2. All Theory Needed (Per-Concept Breakdown)
2.1 Syscall ABI and Kernel Entry Path
Fundamentals
A system call is a privileged transition from user mode to kernel mode. On x86-64 Linux, user code places a syscall number in rax, arguments in rdi, rsi, rdx, r10, r8, r9, and then executes the syscall instruction. The CPU switches privilege levels, the kernel validates the request, dispatches to the syscall table, and returns a value in rax. Understanding this contract is the baseline for decoding arguments and identifying the syscall being executed.

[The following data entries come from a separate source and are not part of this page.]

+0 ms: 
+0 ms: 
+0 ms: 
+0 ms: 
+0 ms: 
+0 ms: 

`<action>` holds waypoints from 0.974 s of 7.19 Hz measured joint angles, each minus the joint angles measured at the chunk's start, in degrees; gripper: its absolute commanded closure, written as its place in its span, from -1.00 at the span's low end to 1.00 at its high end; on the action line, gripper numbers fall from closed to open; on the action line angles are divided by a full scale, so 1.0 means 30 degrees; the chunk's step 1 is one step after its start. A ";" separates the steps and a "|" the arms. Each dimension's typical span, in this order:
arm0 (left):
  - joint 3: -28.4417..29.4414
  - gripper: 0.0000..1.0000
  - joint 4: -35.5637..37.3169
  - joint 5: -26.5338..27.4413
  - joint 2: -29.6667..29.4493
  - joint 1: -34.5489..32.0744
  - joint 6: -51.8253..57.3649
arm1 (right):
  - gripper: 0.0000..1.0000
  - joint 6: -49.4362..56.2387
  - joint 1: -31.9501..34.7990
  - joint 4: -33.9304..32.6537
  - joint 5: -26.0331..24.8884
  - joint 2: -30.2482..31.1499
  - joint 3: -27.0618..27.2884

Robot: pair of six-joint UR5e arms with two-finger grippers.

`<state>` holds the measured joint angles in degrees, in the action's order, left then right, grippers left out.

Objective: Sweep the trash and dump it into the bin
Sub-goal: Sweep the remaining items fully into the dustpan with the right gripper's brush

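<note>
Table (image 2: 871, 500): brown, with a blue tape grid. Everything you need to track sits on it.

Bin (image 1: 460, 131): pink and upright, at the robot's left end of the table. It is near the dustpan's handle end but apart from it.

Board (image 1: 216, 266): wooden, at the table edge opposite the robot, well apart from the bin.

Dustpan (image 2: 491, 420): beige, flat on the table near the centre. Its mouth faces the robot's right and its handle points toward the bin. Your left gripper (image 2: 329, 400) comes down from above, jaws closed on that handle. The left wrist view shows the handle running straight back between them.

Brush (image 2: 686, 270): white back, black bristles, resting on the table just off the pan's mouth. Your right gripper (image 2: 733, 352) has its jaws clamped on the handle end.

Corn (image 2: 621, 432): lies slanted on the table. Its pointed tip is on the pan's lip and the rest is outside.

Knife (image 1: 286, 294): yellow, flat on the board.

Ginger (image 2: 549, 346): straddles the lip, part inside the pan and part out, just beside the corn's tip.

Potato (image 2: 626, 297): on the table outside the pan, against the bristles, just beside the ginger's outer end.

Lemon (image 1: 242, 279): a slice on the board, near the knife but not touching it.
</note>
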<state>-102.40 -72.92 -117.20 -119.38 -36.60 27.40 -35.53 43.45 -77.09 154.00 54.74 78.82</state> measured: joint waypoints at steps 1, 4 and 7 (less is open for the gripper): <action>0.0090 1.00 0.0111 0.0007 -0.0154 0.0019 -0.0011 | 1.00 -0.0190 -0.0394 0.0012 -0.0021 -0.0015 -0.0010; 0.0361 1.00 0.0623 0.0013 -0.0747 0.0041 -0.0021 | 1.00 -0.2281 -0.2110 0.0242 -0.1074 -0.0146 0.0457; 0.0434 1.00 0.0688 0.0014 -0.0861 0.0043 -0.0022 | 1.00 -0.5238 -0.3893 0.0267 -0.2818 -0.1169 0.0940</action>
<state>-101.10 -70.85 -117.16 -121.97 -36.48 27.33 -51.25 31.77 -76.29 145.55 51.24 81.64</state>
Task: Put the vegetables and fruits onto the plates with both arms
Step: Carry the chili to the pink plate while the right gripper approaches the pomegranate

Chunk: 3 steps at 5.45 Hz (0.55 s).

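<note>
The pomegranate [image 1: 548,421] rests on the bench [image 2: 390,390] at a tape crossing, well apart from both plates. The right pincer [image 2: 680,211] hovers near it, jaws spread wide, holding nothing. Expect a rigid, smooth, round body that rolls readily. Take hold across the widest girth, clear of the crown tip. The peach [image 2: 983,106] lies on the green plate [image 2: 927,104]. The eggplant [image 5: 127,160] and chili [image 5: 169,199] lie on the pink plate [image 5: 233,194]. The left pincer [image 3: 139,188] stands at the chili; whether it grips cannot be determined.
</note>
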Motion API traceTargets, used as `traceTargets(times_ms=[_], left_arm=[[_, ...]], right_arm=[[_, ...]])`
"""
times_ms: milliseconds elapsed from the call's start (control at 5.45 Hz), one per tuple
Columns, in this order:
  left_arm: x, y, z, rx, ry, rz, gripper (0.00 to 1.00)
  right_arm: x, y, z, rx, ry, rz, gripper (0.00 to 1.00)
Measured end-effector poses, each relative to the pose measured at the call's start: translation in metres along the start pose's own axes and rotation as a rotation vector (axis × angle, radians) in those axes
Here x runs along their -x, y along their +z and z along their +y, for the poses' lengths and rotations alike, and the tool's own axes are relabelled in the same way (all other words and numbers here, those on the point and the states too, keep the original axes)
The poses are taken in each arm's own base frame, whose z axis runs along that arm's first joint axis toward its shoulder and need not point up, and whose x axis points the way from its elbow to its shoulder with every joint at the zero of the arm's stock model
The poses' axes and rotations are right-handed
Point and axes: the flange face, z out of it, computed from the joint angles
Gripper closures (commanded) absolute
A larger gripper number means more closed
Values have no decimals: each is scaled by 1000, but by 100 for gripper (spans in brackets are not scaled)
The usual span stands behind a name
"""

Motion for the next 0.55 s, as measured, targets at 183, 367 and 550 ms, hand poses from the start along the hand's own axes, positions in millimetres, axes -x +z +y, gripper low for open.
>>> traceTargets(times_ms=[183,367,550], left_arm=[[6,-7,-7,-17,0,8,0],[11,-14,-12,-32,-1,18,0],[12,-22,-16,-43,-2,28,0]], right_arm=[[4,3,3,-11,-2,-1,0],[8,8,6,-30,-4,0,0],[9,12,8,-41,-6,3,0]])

Deep Dive into the concept
The syscall ABI is intentionally minimal: fixed registers, fixed instruction, fixed return path. The kernel entry stub saves registers, switches to a kernel stack, and routes to the appropriate syscall handler. Return values use negative numbers to encode errno (e.g., -ENOENT), which libc converts into -1 and sets errno. Syscalls can be restarted after signals (ERESTARTSYS, ERESTARTNOHAND), which is why you may see repeated syscalls in traces. Some calls are handled in the vDSO or libc without a kernel transition; your tracer only sees actual syscalls. The ABI is architecture-specific, so your decoder must be correct for the target (x86-64 here), and must be extensible if you later support other architectures.
How this fits on projects
You use the ABI to translate register values into syscall arguments, to map syscall numbers to names, and to interpret error returns in Section 3.4 and Section 5.10 Phase 1.
Definitions & key terms
- syscall ABI -> register and instruction contract for entering the kernel
- syscall number -> numeric index into the syscall table
syscallinstruction -> x86-64 instruction that triggers kernel entry- errno -> error code set by libc when syscalls return negative values
- vDSO -> user-space shared page with fast syscalls (e.g.,
gettimeofday)
Mental model diagram (ASCII)
user code CPU kernel
--------- ----- ---------
rax=SYS_open -> syscall -> save regs -> dispatch -> return rax
rdi="/etc" (ring3->0) sys_openat()
How it works (step-by-step)
- User sets registers with syscall number + args.
- CPU executes
syscall, switches to kernel mode, and loads kernel stack. - Kernel entry stub saves registers and validates syscall number.
- Kernel dispatches to the handler (e.g.,
sys_openat). - Handler returns success or negative error.
- Return path restores registers and returns to user mode.
Minimal concrete example
#include <unistd.h>
#include <sys/syscall.h>
long fd = syscall(SYS_openat, AT_FDCWD, "/etc/hosts", O_RDONLY, 0);
Common misconceptions
- Misconception: libc functions are always syscalls. Correction: many libc functions are wrappers or entirely user-space.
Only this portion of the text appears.